Ethnically diverse and the most vibrant north-eastern state of India, Assam is in a way defined by the mighty river Brahmaputra whose valleys along with those of Barak river have been the habitat for thousands of flora and fauna including wild animals.
Nestled in the southern side of eastern Himalayan ranges, Assam is spread over 79,000 sq km with a population of 3 crore made up of many ethnic people drawn from multiple races.
The Karbi Anglong and the North Cachar Hills have a number of tribes and sub-regional groups affiliated to local clans with feudatory kinships.
A top performer among the seven sister states of northeast India (other states are Arunachal Pradesh, Nagaland, Manipur, Meghalaya, Tripura and Mizoram), Assam and its contiguous regions are connected to mainland India through a strip of land in West Bengal called the Siliguri Corridor or "Chicken’s Neck".
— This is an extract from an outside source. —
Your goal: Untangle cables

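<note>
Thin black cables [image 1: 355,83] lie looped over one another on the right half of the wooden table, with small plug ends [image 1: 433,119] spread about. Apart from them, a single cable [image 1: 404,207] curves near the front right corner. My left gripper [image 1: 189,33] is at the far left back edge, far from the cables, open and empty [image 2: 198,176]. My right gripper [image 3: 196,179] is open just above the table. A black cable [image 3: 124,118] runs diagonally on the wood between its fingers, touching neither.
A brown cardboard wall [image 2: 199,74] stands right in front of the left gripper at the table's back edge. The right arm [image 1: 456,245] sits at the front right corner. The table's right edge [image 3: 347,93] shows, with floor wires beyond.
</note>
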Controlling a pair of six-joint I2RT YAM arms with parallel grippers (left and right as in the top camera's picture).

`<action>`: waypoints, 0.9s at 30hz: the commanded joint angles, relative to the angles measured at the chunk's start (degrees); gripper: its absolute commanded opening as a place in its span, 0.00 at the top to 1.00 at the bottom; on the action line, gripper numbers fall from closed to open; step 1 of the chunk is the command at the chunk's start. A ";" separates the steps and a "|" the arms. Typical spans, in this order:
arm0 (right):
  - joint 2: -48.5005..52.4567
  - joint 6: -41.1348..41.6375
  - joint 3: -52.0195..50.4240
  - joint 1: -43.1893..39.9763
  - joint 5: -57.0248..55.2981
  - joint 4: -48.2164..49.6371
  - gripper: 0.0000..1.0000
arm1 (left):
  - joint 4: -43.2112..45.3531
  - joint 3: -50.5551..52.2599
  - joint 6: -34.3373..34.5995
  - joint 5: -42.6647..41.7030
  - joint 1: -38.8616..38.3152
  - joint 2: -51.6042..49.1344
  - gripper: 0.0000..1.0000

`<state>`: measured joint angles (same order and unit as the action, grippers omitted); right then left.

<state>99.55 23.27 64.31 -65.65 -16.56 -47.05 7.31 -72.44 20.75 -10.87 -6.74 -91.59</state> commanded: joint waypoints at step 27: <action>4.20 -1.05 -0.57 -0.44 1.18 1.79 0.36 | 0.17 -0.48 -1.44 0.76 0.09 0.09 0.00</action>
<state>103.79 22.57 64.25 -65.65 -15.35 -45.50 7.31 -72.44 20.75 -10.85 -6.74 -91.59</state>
In fact, the Indian Army guards this Chicken’s Neck with regular troops patrol as it is vulnerable to pincer-type attack from the People’s Liberation Army of China.
While the state has international borders with Bhutan to the north and Bangladesh to the south, the Assamese have cultural and ethnic affinities with people from the South-East Asia, a region of geostrategic importance to Indian government which has initiated a number of projects as part of 'Act East' policy.
This colourful and rich state bubbling with diversity became part of colonial India after the British occupied the fertile region after the First Anglo-Burmese War (1824-26).
The world famous Assam tea has become a source of gainful employment to thousands of people as the commodity is exported all over the world and earning the precious foreign exchange.
Moreover, the four oil refineries in eastern Assam account for 15% of the country’s total production.
The art of silk weaving has been a traditional vocation for Assamese for centuries and the resultant fabric is put to everyday use in each household.
After much efforts and time, the Kaziranga and Manas national parks have found remarkable success in the breeding of one-horned rhinoceros, a unique animal found only in Assam.
There are other popular wildlife species like the pygmy hog, tiger and a variety of birds that are in existence in the natural habitats and dense forests of the state. The Asian elephants have an amiable place in the wildlife areas of Assam where they roam in groups without the fear of poaching.
Due to year-long tourism at wildlife sanctuaries and national parks, the state gets much revenue from this sector which also provides employment to thousands of local youths as the community is involved in the protection of forests and the large eco-system.
Both Kaziranga and Manas National Parks are designated as World Heritage Sites for its rich flora and fauna and the success they have achieved in preserving these ancient habitats for wildlife.
Sal tree forests are found in abundance which as a result of rainfall looks green throughout the year.
The Brahmaputra river with its tributaries and the oxbow lakes provide this region with a hydro-geomorphic land pattern which has a district charm that is quite unique to Assam.
The precise etymology of "Assam" is unknown.
During the classical period and up to the 12th century the region east of the Karatoya river, largely matching the present-day Assam, was called Kamarupa and Pragjyotisha.
In medieval times, the Mughals used the terms “Asham” (eastern Assam) and “Kamrup” (western Assam) which during the British colonial era morphed into "Assam".
While a section of historians and litterateurs had associated the state name with 13th century Shan invaders, the exact origin of Assam is still not clear.
But Sanskrit pundits say the word “Asama” (unequalled or peerless) was the root word for “Assam”, this suggestion was rejected by renowned scholar Banikanta Kakati.
The recent authors have agreed that Assam is a possible Sanskritisation of a native name that have come from Tai (“A-Cham”) and Bodo (“Ha-Sam”) ethnic groups.